A word-for-word copy of the listing is what's needed; leave out every image.
[[ DATA SEGMENT, beginning ]]
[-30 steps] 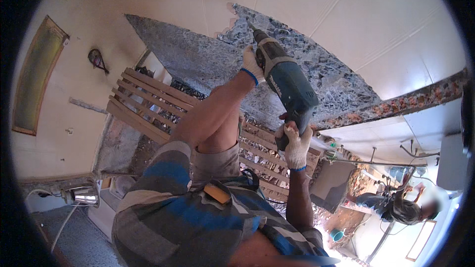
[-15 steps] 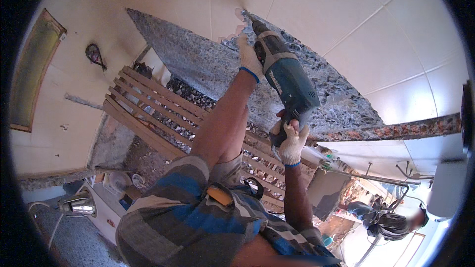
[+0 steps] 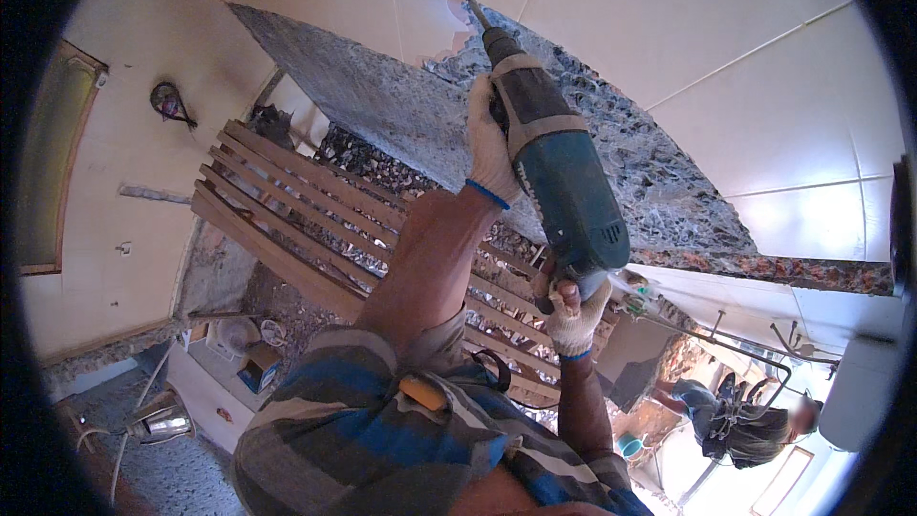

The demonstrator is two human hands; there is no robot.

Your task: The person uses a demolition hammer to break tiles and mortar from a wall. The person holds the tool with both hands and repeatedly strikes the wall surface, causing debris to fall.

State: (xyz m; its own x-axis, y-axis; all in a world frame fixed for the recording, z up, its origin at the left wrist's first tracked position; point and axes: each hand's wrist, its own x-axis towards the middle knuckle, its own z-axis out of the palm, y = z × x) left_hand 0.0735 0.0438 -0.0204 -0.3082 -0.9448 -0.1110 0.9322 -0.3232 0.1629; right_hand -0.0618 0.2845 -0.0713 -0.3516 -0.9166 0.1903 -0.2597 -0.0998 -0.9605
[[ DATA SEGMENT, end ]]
**SOLUTION TO THE PROBLEM:**
[-30 steps] 
[-15 steps] 
[+0 steps] 

The demonstrator is two human hands; there is no robot.

Your task: The person uses a demolition hammer to break tiles and mortar from a wall. The person holds the tool with both hands and repeatedly strikes the wall surface, causing debris to fall.

State: (xyz m; its own x-axis, y-axis; all in a world frame fixed for the recording, z up, its origin at the left wrist's first tracked position; point and axes: each hand's wrist, its own x-axis towards the middle knuckle, its own z-axis out of the palm, y = z × x) left_hand 0.0735 0.0438 -0.0204 -0.3082 -0.9448 -0.1110 0.9322 -0.3232 0.1629; right_hand -0.0618 0.2845 -0.0713 -0.3516 -0.9166 0.1903 -0.2597 -0.0998 -0.9605

The exercise requires no more work.